Изобретатель был искренне поражен.
– Химия, мой юный друг, обычная химия, – улыбнулась Рейнская. – Галлюциногены в первую очередь.
– Вы… ты необыкновенный нейрохимик! – в восхищении пробормотал Тима. – Теперь я понимаю, что после тебя мне тут делать нечего. Но зачем понадобилось эксплуатировать болевые центры? Насколько я могу судить по себе, люди стремятся избегнуть боли всеми способами. В первую очередь, снижая мощность передаваемых из Сети сигналов, опасных для психики. Некоторые пренебрегают реалистичностью и вообще низводят болевой порог до нуля. А в результате, случайно ударившись локтем об угол ванной, испытывают подлинный шок и растерянность. Так в чем секрет?
– Нет никакого секрета, – лукаво усмехнулась Рибосома. – Посмотри на нее.

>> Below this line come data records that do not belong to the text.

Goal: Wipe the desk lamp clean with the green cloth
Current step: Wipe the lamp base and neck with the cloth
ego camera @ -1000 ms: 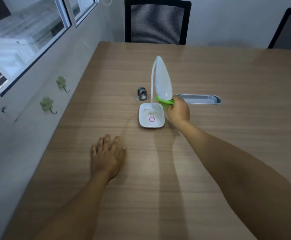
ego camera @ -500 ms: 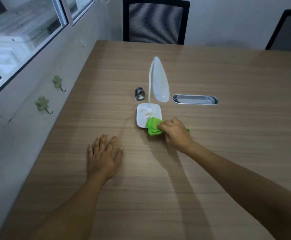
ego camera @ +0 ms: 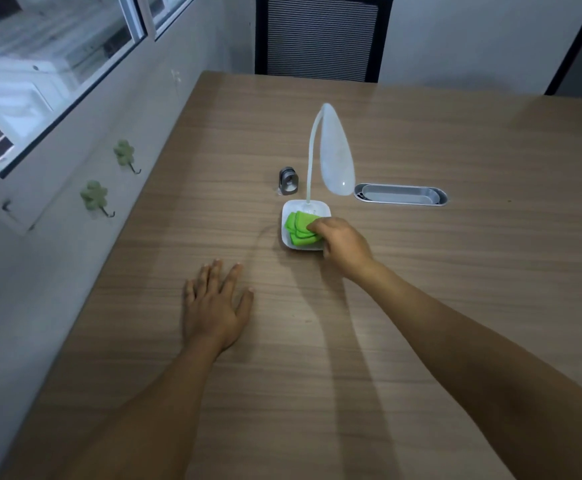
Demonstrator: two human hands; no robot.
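Observation:
A white desk lamp (ego camera: 334,157) stands mid-table, its drop-shaped head hanging from a thin curved neck over a square white base (ego camera: 291,206). The folded green cloth (ego camera: 299,227) lies on that base, covering most of it. My right hand (ego camera: 343,242) presses on the cloth, fingers closed over its right edge. My left hand (ego camera: 215,303) rests flat on the wooden table (ego camera: 456,271), fingers spread, well to the near left of the lamp and holding nothing.
A small grey metal object (ego camera: 288,181) stands just left of the lamp neck. A silver cable slot (ego camera: 400,194) is set in the table to the lamp's right. Two dark chairs (ego camera: 320,36) stand at the far edge. The wall with green hooks (ego camera: 94,197) runs along the left.
My right hand brought the cloth down from the lamp head to the table beside the base, then onto the base. The left hand stayed flat.

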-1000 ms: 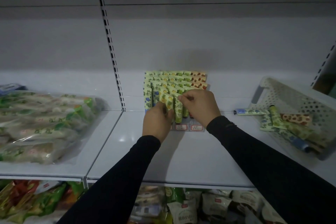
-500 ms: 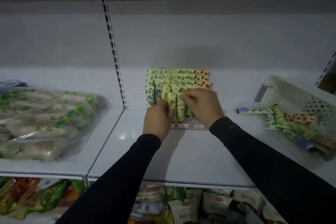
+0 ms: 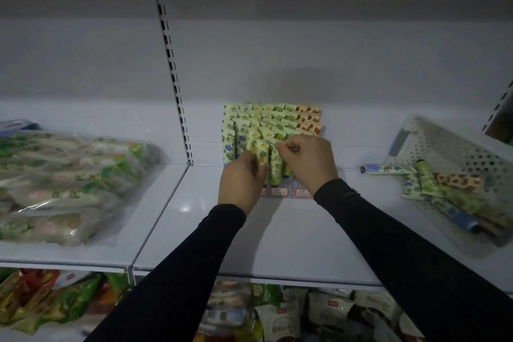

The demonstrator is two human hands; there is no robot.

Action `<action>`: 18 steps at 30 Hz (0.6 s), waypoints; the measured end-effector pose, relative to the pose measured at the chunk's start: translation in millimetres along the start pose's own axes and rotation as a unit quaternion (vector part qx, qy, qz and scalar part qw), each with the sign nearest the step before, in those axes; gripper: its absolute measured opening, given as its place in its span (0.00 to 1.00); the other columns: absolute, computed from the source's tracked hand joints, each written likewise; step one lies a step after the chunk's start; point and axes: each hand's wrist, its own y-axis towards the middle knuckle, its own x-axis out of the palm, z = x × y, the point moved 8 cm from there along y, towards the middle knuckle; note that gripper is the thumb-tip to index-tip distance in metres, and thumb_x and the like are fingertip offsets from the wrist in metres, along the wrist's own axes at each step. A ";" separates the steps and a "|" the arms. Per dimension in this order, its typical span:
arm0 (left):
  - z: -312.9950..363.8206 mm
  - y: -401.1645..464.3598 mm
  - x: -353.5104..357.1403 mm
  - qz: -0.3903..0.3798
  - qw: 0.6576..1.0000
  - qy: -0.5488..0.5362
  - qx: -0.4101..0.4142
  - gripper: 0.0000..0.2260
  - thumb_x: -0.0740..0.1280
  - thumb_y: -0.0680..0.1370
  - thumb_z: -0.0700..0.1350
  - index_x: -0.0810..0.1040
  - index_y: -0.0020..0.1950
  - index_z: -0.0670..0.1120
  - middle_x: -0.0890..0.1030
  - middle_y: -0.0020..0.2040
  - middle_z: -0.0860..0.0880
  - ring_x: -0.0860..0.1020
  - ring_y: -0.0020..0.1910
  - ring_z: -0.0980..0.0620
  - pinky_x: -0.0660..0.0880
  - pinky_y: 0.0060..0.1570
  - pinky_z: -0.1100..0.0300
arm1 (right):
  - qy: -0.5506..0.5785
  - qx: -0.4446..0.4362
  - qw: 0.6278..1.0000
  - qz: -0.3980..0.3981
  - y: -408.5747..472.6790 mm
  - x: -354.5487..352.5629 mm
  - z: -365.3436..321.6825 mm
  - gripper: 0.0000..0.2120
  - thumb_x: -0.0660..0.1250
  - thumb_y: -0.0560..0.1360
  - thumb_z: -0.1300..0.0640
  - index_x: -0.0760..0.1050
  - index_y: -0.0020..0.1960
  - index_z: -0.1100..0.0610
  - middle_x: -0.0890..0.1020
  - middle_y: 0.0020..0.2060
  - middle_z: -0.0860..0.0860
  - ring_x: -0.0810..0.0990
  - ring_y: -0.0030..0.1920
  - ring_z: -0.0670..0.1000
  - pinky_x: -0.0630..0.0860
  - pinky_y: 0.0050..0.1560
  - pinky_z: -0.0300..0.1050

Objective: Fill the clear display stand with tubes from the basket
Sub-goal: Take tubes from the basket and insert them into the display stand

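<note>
A white shelf spans the middle of the frame. On it, at left, lies a clear bag of packets; at centre back stands the display stand of tubes; at right sits a white basket, tilted, it seems, with one loose tube just beside it.

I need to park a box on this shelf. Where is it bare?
Bare: the white shelf between the clear display stand of tubes and the white perforated basket, and in front of the stand. Crowded: the left bay under clear bagged snacks.
</note>
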 end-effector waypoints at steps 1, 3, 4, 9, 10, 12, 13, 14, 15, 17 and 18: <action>0.4 -0.1 -0.1 0.000 1.000 0.000 0.001 0.08 0.68 0.78 0.47 0.72 0.46 0.44 0.81 0.42 0.45 0.78 0.41 0.46 0.71 0.39 0.58 | -0.007 0.002 1.000 0.000 0.1 0.0 1.0 0.12 0.69 0.76 0.53 0.83 0.40 0.61 0.84 0.34 0.53 0.81 0.38 0.50 0.79 0.45 0.46; 1.0 -0.1 -0.5 0.004 1.000 0.001 0.002 0.08 0.68 0.78 0.46 0.73 0.46 0.43 0.81 0.41 0.45 0.77 0.40 0.46 0.69 0.38 0.58 | -0.016 0.004 1.000 -0.001 0.6 0.6 2.3 0.13 0.69 0.76 0.53 0.82 0.38 0.62 0.83 0.32 0.53 0.80 0.36 0.51 0.78 0.43 0.47; 1.2 -0.2 -0.5 0.006 1.000 0.002 0.003 0.08 0.68 0.78 0.46 0.73 0.46 0.43 0.80 0.41 0.45 0.76 0.39 0.46 0.67 0.37 0.58 | -0.015 0.004 1.000 0.001 0.8 0.8 2.3 0.14 0.69 0.75 0.53 0.81 0.37 0.62 0.82 0.32 0.54 0.80 0.36 0.52 0.78 0.43 0.48; 3.3 -0.7 -0.1 0.006 1.000 0.007 0.003 0.08 0.68 0.78 0.46 0.73 0.47 0.42 0.81 0.41 0.44 0.76 0.39 0.46 0.66 0.37 0.59 | -0.022 -0.003 1.000 -0.002 1.1 5.0 -1.3 0.15 0.69 0.75 0.53 0.80 0.36 0.64 0.82 0.31 0.57 0.80 0.36 0.56 0.78 0.42 0.51; 3.9 -0.5 -0.2 0.004 1.000 0.007 0.005 0.08 0.68 0.78 0.46 0.73 0.47 0.42 0.81 0.42 0.44 0.76 0.40 0.46 0.67 0.37 0.59 | -0.023 -0.003 1.000 -0.003 1.3 4.8 -1.7 0.16 0.68 0.75 0.53 0.79 0.36 0.64 0.82 0.31 0.57 0.80 0.37 0.56 0.78 0.42 0.51; 5.0 0.0 -0.6 0.001 1.000 0.012 0.003 0.09 0.68 0.78 0.47 0.75 0.49 0.41 0.82 0.43 0.44 0.78 0.41 0.46 0.70 0.39 0.58 | -0.020 -0.004 1.000 -0.010 2.8 4.9 -0.7 0.16 0.68 0.76 0.53 0.79 0.35 0.63 0.81 0.31 0.56 0.80 0.36 0.56 0.77 0.41 0.51; 5.0 0.2 -1.4 0.001 1.000 0.013 0.002 0.09 0.68 0.78 0.47 0.75 0.50 0.41 0.82 0.44 0.44 0.78 0.42 0.45 0.72 0.40 0.57 | -0.020 -0.004 1.000 -0.014 2.9 5.1 -0.4 0.16 0.68 0.76 0.52 0.79 0.35 0.63 0.81 0.31 0.56 0.80 0.36 0.55 0.77 0.41 0.50; 4.3 0.8 -1.5 0.000 1.000 0.013 0.001 0.10 0.68 0.78 0.47 0.76 0.52 0.41 0.82 0.44 0.44 0.79 0.43 0.45 0.73 0.41 0.57 | -0.021 -0.004 1.000 -0.018 2.8 4.8 -0.4 0.16 0.68 0.76 0.52 0.79 0.35 0.62 0.81 0.31 0.56 0.80 0.36 0.55 0.77 0.41 0.49; 3.7 1.2 -1.4 -0.002 1.000 0.013 -0.001 0.10 0.68 0.78 0.47 0.76 0.52 0.41 0.83 0.45 0.44 0.79 0.43 0.45 0.73 0.41 0.57 | -0.023 -0.003 1.000 -0.020 2.3 4.3 -0.5 0.16 0.68 0.76 0.52 0.78 0.35 0.62 0.80 0.30 0.55 0.79 0.36 0.55 0.77 0.41 0.48; 2.3 1.6 -1.2 -0.009 1.000 0.020 -0.003 0.11 0.68 0.78 0.49 0.77 0.54 0.42 0.83 0.45 0.45 0.80 0.44 0.45 0.74 0.42 0.57 | -0.019 0.000 0.999 -0.027 1.2 3.7 0.0 0.17 0.67 0.76 0.51 0.79 0.35 0.61 0.80 0.30 0.53 0.79 0.35 0.53 0.75 0.40 0.46; 1.4 1.8 -1.7 -0.010 1.000 0.023 -0.003 0.12 0.69 0.77 0.49 0.77 0.54 0.42 0.83 0.45 0.45 0.81 0.44 0.45 0.75 0.43 0.57 | -0.016 0.002 0.999 -0.031 0.2 3.4 0.1 0.17 0.67 0.77 0.50 0.80 0.35 0.60 0.81 0.30 0.52 0.79 0.35 0.51 0.75 0.40 0.44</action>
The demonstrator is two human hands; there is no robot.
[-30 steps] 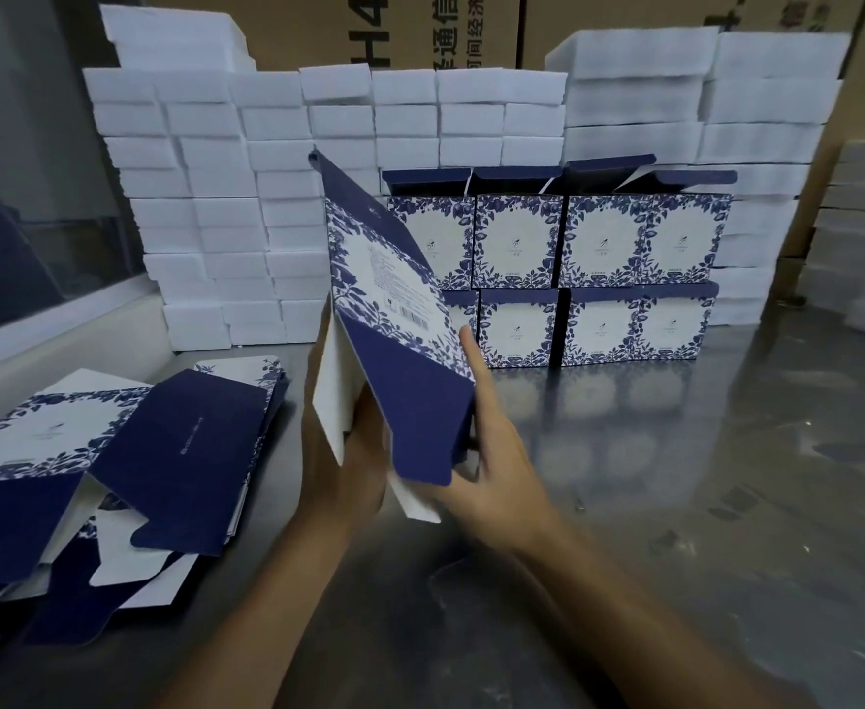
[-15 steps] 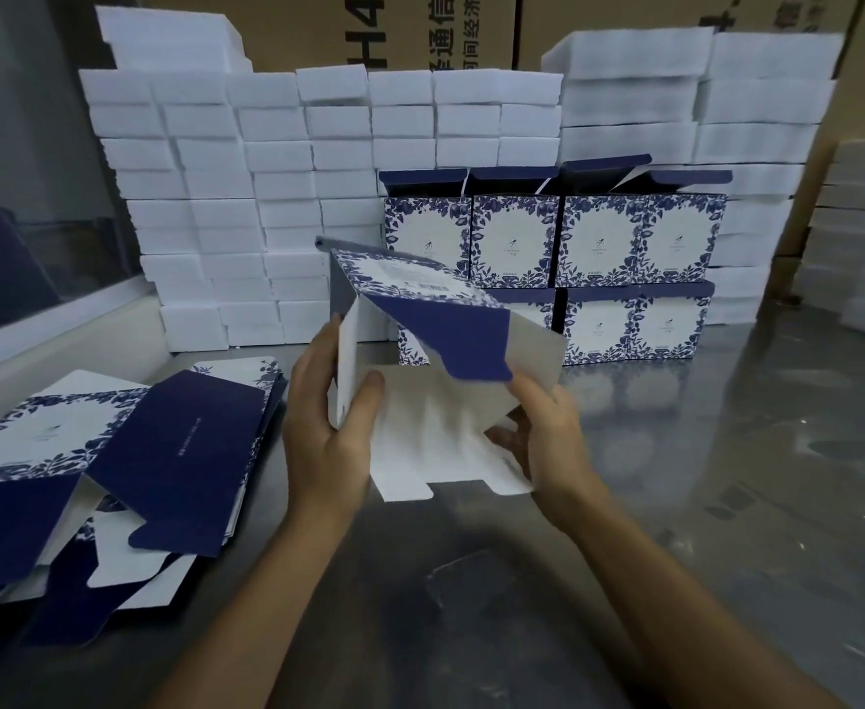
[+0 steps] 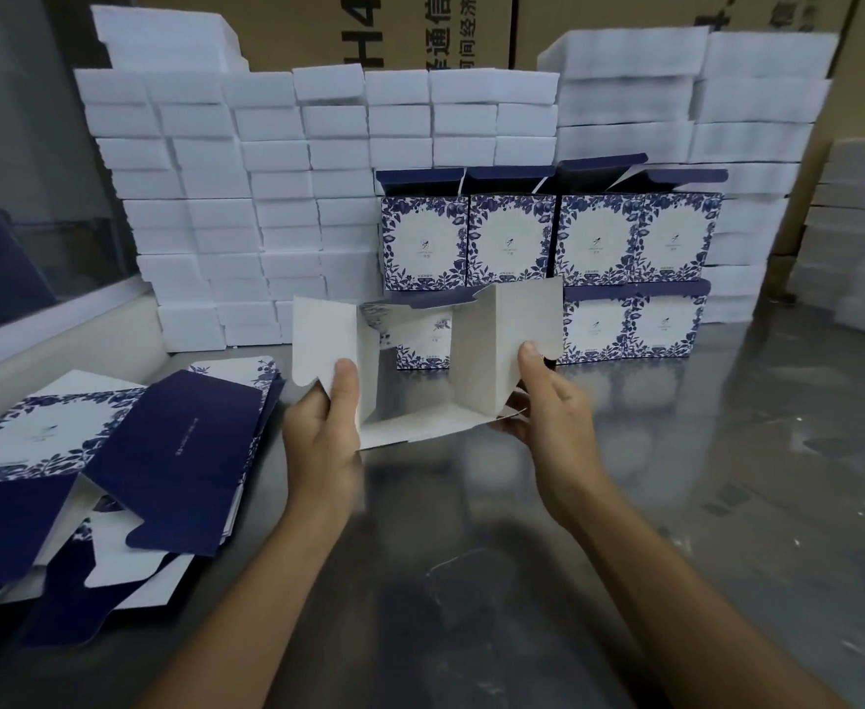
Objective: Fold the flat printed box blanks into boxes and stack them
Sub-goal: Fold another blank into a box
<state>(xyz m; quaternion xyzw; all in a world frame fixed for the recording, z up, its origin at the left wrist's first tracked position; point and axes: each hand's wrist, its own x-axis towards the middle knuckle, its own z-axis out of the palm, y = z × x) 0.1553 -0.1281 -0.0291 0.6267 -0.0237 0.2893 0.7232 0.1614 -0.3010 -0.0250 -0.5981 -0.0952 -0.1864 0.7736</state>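
Matt cardboard box (image 3: 420, 371), glossy metal table (image 3: 727, 478)

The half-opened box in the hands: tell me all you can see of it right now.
The half-opened box is thin white card inside, with blue floral print showing on its far wall. It is opened into a square tube, its open end facing the camera, with the stacked boxes visible through it. Unfolded flaps stick out at left and right. It is held above the metal table. The left hand pinches the left wall and flap; the right hand grips the right wall, thumb on top.

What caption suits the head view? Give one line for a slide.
Both hands hold a half-opened box blank above the table, finished boxes stacked behind.
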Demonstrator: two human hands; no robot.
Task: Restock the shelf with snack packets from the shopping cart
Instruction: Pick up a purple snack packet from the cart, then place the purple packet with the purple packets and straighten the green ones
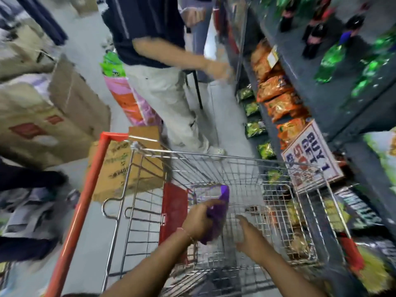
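In the cart (246, 168), left hand (198, 219), purple packet (216, 215) upright

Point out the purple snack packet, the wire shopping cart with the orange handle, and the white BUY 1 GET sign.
purple snack packet (216, 217): head view, on the packet's middle, beside the left hand.
wire shopping cart (214, 156): head view, on its far top rim.
white BUY 1 GET sign (310, 155): head view, on the sign's printed face.

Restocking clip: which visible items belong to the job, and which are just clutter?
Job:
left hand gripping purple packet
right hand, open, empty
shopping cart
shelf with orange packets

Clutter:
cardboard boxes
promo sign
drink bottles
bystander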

Тима перевел взгляд на Гамету и увидел, что та, позабыв обо всем, закрыла глаза и теребит края ранок. Искаженные черты лица ее явственно свидетельствовали о наслаждении, бродящем по нервным цепям биона.
– Ты можешь мне не верить, но в мире есть не меньше миллиарда людей, в любой момент готовых подвергнуть себя самым разнообразным пыткам…
– В 6 раз меньше одного процента!
– И тем не менее они приносят нашей корпорации немалую прибыль, – заявила Рибосома самодовольно. – Надо, правда, заметить, что «Консолям» удалось захватить едва ли десятую часть рынка сбыта, но и этого вполне достаточно. Кстати, я лично разработала не меньше пяти подпрограмм для самоистязания, они пользуются стабильным спросом среди пользователей наших специализированных имплантов. Так что, можно сказать, крошка Гамета – мой соавтор. – Она потрепала биона по щеке, вызвав кратковременный всплеск ее недовольства. – Ну, довольно, поиграла и будет.